- _Task directions_: Collect all lines below with the string "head".
· · · ·
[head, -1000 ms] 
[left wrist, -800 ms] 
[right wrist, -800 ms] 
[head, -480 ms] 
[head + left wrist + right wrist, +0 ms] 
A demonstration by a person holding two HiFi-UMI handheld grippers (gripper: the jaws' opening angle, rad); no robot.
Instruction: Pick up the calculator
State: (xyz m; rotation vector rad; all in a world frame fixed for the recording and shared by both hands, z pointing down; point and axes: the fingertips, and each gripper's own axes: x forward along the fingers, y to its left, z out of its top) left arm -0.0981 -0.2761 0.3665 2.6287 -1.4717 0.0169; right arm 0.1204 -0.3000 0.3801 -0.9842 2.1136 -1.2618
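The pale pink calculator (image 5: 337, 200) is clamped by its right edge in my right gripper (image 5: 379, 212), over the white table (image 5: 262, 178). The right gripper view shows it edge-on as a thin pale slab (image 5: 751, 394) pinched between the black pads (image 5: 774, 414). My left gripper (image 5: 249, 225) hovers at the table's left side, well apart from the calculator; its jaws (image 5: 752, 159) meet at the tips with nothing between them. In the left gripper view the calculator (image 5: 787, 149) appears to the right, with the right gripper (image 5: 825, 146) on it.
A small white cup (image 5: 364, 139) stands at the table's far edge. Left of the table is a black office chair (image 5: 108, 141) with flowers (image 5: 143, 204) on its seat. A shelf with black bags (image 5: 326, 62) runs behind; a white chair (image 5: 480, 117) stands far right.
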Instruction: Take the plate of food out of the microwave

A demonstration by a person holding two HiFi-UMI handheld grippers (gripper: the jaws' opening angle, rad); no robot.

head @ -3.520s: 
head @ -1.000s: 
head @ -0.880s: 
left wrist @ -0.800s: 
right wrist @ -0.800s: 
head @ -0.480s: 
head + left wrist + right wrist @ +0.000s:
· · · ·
- _Answer to this exercise_:
[head, -1000 ms] 
[head, -480 ms] 
[head + left wrist + right wrist, +0 ms] 
head @ -3.520s: 
head @ -1.000s: 
head @ -0.880s: 
head @ -0.480s: 
head + left wrist + right wrist @ +0.000s:

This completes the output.